Все они не мудрствовали, нанимая молодого актера: в их фильмах Фернандель исправно повторял свою эстрадную маску — неотесанного провинциала, туповатого солдатика, ярмарочного шута, умеющего расшевелить и рассмешить одним взмахом бровей. В первых фильмах актерская функция маски была наиболее чистой, не замутненной никакими нравственными или эстетическими сложностями. Он весь был смехом, весельем, забавой. И какой-то, еще неосознанной, грустью.
Он беззащитен и слаб, он «не обидит мухи», но любой мухи достаточно, чтобы стронуть его с непрочного и не слишком притязательного места.

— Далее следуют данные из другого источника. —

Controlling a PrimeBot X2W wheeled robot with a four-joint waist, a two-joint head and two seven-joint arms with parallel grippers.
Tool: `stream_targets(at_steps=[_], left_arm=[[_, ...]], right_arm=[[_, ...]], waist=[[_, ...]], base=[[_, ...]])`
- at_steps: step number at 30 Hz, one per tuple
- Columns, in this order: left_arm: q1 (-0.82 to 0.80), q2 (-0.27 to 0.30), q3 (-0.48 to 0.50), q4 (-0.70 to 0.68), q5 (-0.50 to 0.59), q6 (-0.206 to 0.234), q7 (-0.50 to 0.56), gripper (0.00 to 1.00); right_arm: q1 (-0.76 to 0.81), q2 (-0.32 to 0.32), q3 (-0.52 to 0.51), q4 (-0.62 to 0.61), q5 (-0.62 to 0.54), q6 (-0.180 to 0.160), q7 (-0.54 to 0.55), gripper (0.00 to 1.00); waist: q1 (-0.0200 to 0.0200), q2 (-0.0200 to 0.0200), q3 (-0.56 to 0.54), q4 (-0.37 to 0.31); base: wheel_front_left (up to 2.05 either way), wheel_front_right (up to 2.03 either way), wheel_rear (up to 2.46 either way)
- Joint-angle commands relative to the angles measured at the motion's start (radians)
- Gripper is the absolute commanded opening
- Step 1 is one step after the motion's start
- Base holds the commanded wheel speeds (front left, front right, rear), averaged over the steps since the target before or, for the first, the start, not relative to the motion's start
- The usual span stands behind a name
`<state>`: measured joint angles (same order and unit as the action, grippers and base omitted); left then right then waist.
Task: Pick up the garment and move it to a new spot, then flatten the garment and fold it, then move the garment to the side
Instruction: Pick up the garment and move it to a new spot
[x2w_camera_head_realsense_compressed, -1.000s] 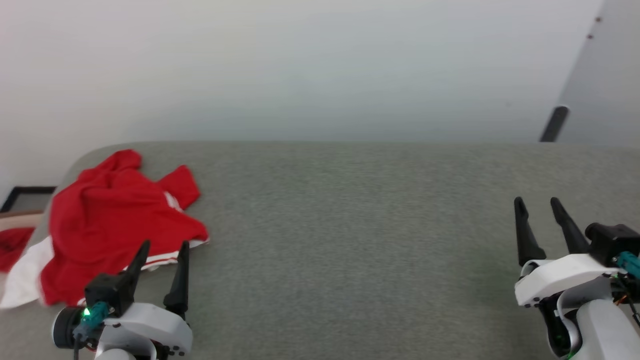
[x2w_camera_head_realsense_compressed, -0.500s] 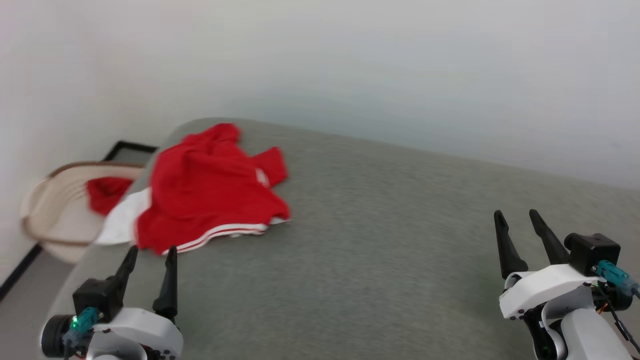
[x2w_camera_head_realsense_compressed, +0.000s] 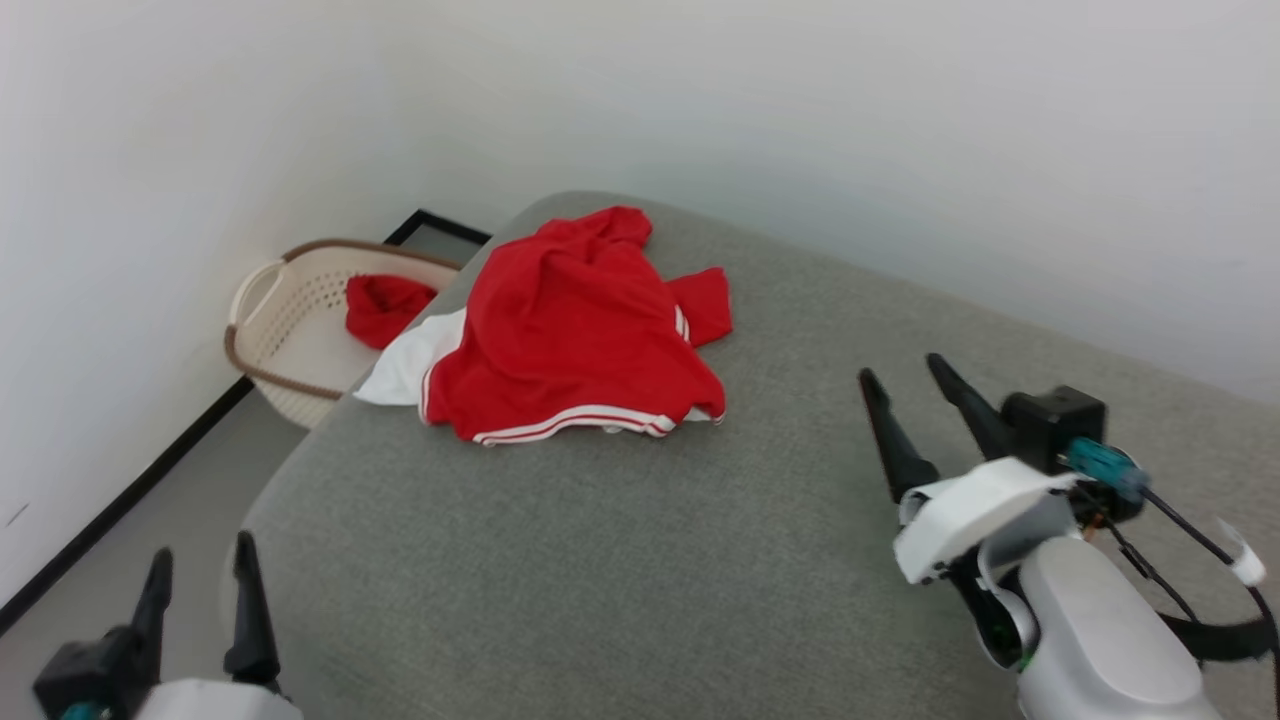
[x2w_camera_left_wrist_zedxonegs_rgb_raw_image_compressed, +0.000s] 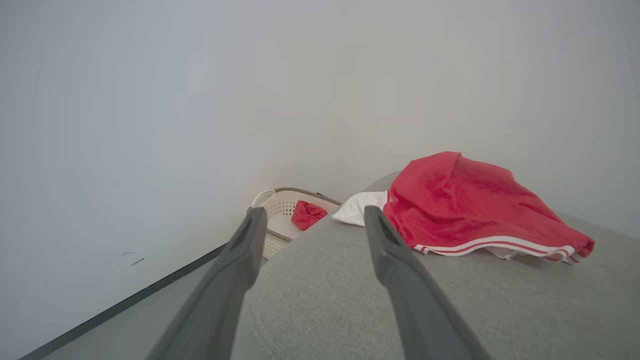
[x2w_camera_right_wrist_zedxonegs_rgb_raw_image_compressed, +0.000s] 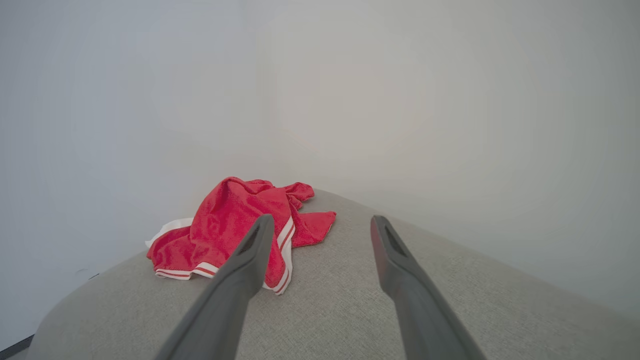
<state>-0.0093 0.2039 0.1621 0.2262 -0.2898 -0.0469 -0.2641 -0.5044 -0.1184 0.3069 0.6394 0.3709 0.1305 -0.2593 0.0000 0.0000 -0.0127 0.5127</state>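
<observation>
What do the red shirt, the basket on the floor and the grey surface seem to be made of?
Garment: soft matte fabric, perhaps cotton knit; it lies in rumpled folds. Basket: likely cream moulded plastic, smooth, with perforated walls and a brown rim. Grey surface: matte woven textile, fine speckled weave.

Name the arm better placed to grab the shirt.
Probably the right. The right gripper is open over the grey cushion, nearer the shirt; the left gripper is open too but sits at the cushion's corner, farther away.
</observation>
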Motion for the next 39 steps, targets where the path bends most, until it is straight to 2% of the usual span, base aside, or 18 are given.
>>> stream_targets(at_steps=[1,5,11,17,22,25,34,37,39], left_arm=[[0.010,-0.005,0.006,-0.010,-0.002,0.004,0.000,1.00],[0.046,-0.027,0.026,-0.047,-0.003,0.009,0.000,1.00],[0.057,-0.040,0.027,-0.055,0.010,0.002,0.000,1.00],[-0.014,-0.012,-0.021,-0.017,0.020,-0.033,0.015,1.00],[-0.160,0.025,-0.108,0.044,0.015,-0.068,0.058,1.00],[-0.256,0.067,-0.136,0.115,-0.003,-0.077,0.061,1.00],[-0.606,0.188,-0.216,0.388,-0.067,-0.083,0.035,1.00],[-0.701,0.214,-0.254,0.475,-0.148,-0.084,0.061,1.00],[-0.750,0.219,-0.268,0.533,-0.259,-0.084,0.126,1.00]], right_arm=[[-0.011,0.000,0.012,0.009,0.011,0.000,-0.002,1.00],[-0.048,-0.002,0.065,0.046,0.041,0.000,-0.004,1.00],[-0.057,-0.015,0.091,0.054,0.084,0.000,-0.006,1.00],[0.005,-0.035,0.066,0.016,0.088,0.000,-0.006,1.00],[0.091,-0.053,0.010,-0.045,0.064,0.000,-0.005,1.00],[0.097,-0.045,0.031,-0.094,0.053,0.000,-0.005,1.00],[0.017,-0.084,0.092,-0.156,0.040,0.000,-0.005,1.00],[-0.005,-0.083,0.097,-0.172,0.040,0.000,-0.005,1.00],[-0.015,-0.083,0.103,-0.180,0.040,0.000,-0.005,1.00]], waist=[[0.0000,0.0000,0.025,0.023],[0.0000,0.0000,0.031,0.025],[0.0000,0.0000,0.029,0.019],[0.0000,0.0000,0.027,0.006],[0.0000,0.0000,0.039,-0.015],[0.0000,0.0000,0.098,-0.093],[0.0000,0.0000,0.276,-0.329],[0.0000,0.0000,0.306,-0.381],[0.0000,0.0000,0.320,-0.409]], base=[[0.00,0.00,0.00],[-0.11,-0.11,-0.11],[-0.02,-0.02,-0.02],[0.00,0.00,0.00],[0.00,0.00,0.00],[0.00,0.00,0.00],[0.00,0.00,0.00],[0.00,0.00,0.00],[0.00,0.00,0.00]])
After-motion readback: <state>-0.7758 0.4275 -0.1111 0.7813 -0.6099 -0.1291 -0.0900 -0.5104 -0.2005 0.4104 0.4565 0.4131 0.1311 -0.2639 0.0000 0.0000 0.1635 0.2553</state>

…Вот он на вершине славы: сияющий, обнаженный до пояса, с убогим веночком в волосах — не то фавн, не то купидон, мишурный король ревю в цветнике полуголых герлс, фокстротирующих с провинциальным шиком на подмостках кабаре. А он, Аполлон — Мусагет, выше всех — его выносят на сцену тщедушные молодцы в наскоро сколоченном ящике, долженствующем изображать паланкин. Из ящика еще торчат гвозди, но завтра его оденут шелком и блестками, он засверкает, заблестит. Завтра — день торжества Аполлона с комичным именем Фиселль, что значит «веревочка», и он весь в завтрашнем дне, одаривая весь мир самой обворожительной улыбкой. И усталые девочки, замешкавшиеся на мгновение, привычно ловят эту улыбку, они у его ног, но вот… муха. Она вертится у самого носа, щекочет, и Фиселль, забыв о репетиции, принимается размахивать руками, а когда муха взмывает вверх, изо всех сил лупит бутафорским колчаном по ящику. Колчан трещит, молодцы дергают, паланкин трогается, Фиселль теряет равновесие. Аполлон шлепается на затурканного капризами премьерши режиссера, режиссер орет: «Кто пустил сюда этого идиота?» Фиселль, припадая на обе ноги, уходит. Это — «Парижское развлечение», одиннадцатая картина Фернанделя, поставленная Аугусто Дженниной, не то пародия на театр бульваров с его поэзией театрализации жизни, не то панегирик этому театру — подробно читатель узнает об этой картине из книги И. Соловьевой и В. Шитовой «Жан Габен». Фернандель здесь не на первых ролях, он сбоку, он вне интриги, он старательно подыгрывает трагически фатоватому Жану Габену, и картина, конечно, не о нем, но без него она была бы пуста.